> [Work to complete]
Exact transcription, pictures omitted: reproduce the listing below.
--- Collected material Enclosed Below ---
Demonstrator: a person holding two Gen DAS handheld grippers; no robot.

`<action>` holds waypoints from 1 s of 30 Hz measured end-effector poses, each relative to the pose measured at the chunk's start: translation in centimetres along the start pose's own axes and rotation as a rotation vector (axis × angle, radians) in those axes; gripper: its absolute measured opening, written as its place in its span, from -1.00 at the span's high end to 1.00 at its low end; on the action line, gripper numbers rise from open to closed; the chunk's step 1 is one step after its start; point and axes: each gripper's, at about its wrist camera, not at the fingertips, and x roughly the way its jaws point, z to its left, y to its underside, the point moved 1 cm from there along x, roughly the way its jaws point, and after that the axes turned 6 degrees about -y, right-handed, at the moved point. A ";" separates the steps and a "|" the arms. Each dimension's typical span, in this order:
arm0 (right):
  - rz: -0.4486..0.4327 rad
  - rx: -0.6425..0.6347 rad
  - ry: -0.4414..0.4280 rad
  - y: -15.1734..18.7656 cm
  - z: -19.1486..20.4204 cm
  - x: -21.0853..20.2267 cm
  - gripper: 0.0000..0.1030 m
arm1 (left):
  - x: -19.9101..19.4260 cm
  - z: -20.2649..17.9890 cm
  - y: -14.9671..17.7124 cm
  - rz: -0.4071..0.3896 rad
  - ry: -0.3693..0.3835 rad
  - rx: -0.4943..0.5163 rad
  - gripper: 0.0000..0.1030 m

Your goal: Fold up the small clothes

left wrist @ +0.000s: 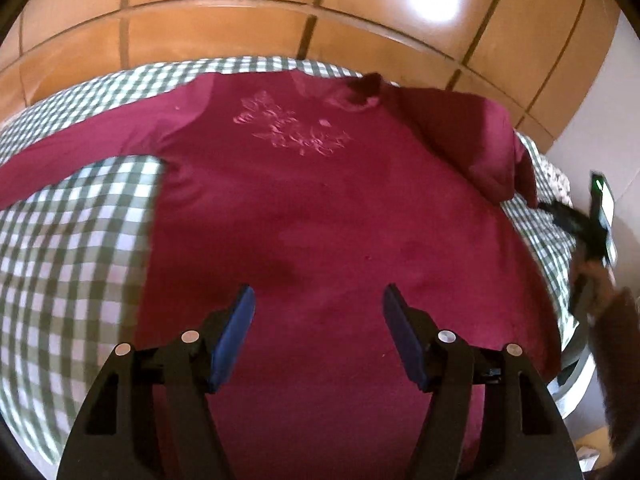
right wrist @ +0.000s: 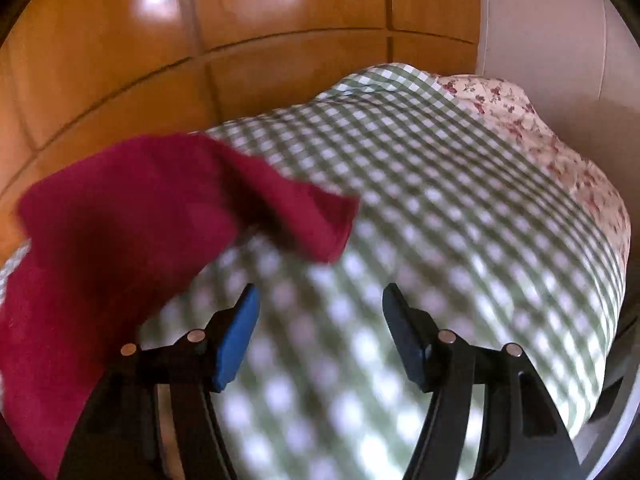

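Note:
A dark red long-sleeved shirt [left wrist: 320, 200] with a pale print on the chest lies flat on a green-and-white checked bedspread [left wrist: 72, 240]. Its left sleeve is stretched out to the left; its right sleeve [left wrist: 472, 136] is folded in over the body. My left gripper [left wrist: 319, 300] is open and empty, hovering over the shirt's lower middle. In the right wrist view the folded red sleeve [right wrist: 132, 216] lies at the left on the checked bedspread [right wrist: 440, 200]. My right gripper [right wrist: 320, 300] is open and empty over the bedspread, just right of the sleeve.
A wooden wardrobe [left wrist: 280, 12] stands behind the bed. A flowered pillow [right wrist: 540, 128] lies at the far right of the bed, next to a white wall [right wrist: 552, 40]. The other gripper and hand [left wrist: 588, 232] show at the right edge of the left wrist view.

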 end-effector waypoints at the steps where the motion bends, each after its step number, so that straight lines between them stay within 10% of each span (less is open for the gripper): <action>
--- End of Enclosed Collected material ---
> [Response area]
Demonstrator: a person holding two Gen DAS handheld grippers; no robot.

`<action>` holds waypoints from 1 s of 30 Hz measured end-effector poses, each relative to the pose measured at the chunk's start: translation in centimetres along the start pose's own axes and rotation as a rotation vector (axis × angle, radians) in those axes; gripper: its absolute measured opening, written as its place in its span, from -1.00 at the span's high end to 1.00 at its low end; on the action line, gripper numbers rise from open to closed; the chunk's step 1 is one step after its start; point and axes: each gripper's, at about its wrist camera, not at the fingertips, and x roughly the way its jaws point, z to its left, y to its underside, the point moved 1 cm from there along x, roughly the way its jaws point, and after that the axes turned 6 degrees about -y, right-handed, at the moved point. A ";" separates the steps and a "|" the arms. Each dimension's typical span, in this order:
arm0 (right):
  - rz: -0.4486..0.4327 rad
  - rx: -0.6425..0.6347 rad
  - ry: -0.4414..0.4280 rad
  - y: -15.1734..18.7656 cm
  - z: -19.1486..20.4204 cm
  - x: -21.0853..20.2267 cm
  - gripper: 0.0000..0.1030 m
arm1 (left):
  - x: -19.9101..19.4260 cm
  - z: -20.2649..17.9890 cm
  - y: -14.9671..17.7124 cm
  - rz: -0.4071..0.3896 rad
  - ry: -0.3693..0.3835 rad
  - rx: -0.4943..0.5163 rad
  - gripper: 0.0000..0.1030 m

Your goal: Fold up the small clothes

left wrist @ +0.000s: 
right wrist @ +0.000s: 

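Note:
A dark red long-sleeved shirt [left wrist: 320, 200] with a pale print on the chest lies flat on a green-and-white checked bedspread [left wrist: 72, 240]. Its left sleeve is stretched out to the left; its right sleeve [left wrist: 472, 136] is folded in over the body. My left gripper [left wrist: 319, 300] is open and empty, hovering over the shirt's lower middle. In the right wrist view the folded red sleeve [right wrist: 132, 216] lies at the left on the checked bedspread [right wrist: 440, 200]. My right gripper [right wrist: 320, 300] is open and empty over the bedspread, just right of the sleeve.
A wooden wardrobe [left wrist: 280, 12] stands behind the bed. A flowered pillow [right wrist: 540, 128] lies at the far right of the bed, next to a white wall [right wrist: 552, 40]. The other gripper and hand [left wrist: 588, 232] show at the right edge of the left wrist view.
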
 end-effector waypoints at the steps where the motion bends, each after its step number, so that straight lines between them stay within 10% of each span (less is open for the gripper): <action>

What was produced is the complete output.